[gclist] Finalizer flame wars.
Francois-Rene Rideau
rideau@ens.fr
Fri, 10 May 1996 00:07:45 +0200 (MET DST)
It seems to me that the finalizer flame war comes from a lack of
understanding/agreement of what is being implemented upon what
existing platform.
The computer is a finite window with some strict a priori bound
(=available physical electronic/magnetic memory) that gives a view
upon a mathematically well-defined infinite Universe of objects,
some of which are I/O monads that interact with the Outside World,
and whose semantics is the root of all interest in the system.
Most languages hide the fact that there be monads,
or (worse even) give a low-level interface to the Universe;
good languages don't (e.g. Clean).
Maybe the fact that the window is finite is unclean, low-level, etc,
but if anyone knows any trick to escape this fact, please tell me.
Until someones does tell me, I'll admit that we have to do with it.
Finalizers are primarily meant to free resources that are managed
outside of the scope of the explored Universe, in the (Outside) Meta-World.
Their implementation should indeed NOT interfere with the semantics
of the explored Universe (unless and in so far as the Universe is reflective);
however, they SHOULD interfere with the semantics
of the Meta-World, by freeing idle resources from the finite pool.
>> Collectors need to be efficient and transparent.
>
> Efficient, yes!
> Transparent, not necessarily!
>
Efficiency and Transparency are opposite requirements;
the more you control one, the least you control the other
(now, you can *have someone else* control the other for you,
if you trust him sufficiently).
The Right Thing (TM) is to allow one to make one's own compromise,
instead of requiring one to comply by yours.
>> Adding finalizers hurts their efficiency and transparency.
It doesn't hurt anything if you *add* them:
if using finalizer hurts anything,
adding them allows to fall back to not using them.
Now, finalizers can do lots of thing that cannot be done without:
pray tell me how you free resources managed outside your GC'ed space
(e.g. memory on a remote host, disk files managed by the underlying OS,
file handles, etc).
I'm sure that whatever you do, I can call that a finalizer,
even though your set of finalizers might be staticly defined,
and/or not be managed transparently by the GC.

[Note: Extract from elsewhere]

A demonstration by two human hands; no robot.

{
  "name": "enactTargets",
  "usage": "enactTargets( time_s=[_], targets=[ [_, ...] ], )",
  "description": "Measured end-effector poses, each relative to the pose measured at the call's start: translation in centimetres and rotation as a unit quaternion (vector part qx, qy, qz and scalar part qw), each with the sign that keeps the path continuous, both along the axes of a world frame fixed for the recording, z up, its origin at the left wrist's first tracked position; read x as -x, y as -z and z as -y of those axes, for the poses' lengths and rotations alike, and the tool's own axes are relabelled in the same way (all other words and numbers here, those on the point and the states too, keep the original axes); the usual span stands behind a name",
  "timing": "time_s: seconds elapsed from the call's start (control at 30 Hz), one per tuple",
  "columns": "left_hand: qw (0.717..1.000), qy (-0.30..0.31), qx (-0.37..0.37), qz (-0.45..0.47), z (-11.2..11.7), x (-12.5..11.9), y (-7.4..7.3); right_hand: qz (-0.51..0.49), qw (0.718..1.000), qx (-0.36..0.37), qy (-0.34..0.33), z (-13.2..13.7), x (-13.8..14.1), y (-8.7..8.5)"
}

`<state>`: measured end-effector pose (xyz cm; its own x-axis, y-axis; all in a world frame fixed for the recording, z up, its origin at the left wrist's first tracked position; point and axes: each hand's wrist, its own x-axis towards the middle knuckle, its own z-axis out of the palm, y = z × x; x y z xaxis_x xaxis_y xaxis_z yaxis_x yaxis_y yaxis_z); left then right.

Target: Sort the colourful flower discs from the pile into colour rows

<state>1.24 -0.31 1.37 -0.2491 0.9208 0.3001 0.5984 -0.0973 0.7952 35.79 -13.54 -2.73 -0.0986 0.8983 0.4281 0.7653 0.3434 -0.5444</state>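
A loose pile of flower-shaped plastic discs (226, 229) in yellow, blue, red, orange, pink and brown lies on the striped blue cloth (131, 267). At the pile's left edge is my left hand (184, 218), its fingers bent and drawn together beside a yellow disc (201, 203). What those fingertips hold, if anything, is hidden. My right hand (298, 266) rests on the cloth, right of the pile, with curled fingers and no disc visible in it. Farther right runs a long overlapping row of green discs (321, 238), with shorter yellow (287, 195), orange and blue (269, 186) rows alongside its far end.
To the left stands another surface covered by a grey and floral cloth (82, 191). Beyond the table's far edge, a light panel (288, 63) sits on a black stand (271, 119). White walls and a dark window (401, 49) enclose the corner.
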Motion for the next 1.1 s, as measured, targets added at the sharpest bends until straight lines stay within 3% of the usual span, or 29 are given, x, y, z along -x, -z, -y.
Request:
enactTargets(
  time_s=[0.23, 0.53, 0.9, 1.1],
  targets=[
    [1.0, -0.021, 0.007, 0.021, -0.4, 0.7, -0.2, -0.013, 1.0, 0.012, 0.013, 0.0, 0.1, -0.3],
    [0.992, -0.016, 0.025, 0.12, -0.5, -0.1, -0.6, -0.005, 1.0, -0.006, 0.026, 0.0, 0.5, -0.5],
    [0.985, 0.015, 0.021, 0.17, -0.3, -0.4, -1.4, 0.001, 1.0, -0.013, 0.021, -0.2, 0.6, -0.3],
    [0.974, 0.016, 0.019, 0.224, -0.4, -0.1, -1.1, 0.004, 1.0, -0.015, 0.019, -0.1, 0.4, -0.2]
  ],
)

>> Finalizers need to be prompt and sure.
>
> If one of your finalizer needs to be prompt and sure, you should probably not
> use a finalizer in the first place but rather use explicit finalization.
>
A way to do that cleanly is to use a language
with "uniqueness" annotations on types,
which would allow the compiler to call the proper finalizers just in time.
BTW, what are the standard way to have finalizers
in a reflective environments ?
The most obvious implementation I see is
to have a rooted list of objects being finalized,
with the last instruction in the finalization thread
being to remove the object from that list,
thus triggering finalization for other objects.
However, unless some kind of ref counting is maintained for
other finalizable objects pointed by this one,
the next GC will have to be waited for for the next cleanup to happen;
this ref counting could be a conservative add-on to usual tracing GC,
done just for finalizable objects;
but the more useful we want it to be, the more expensive, too.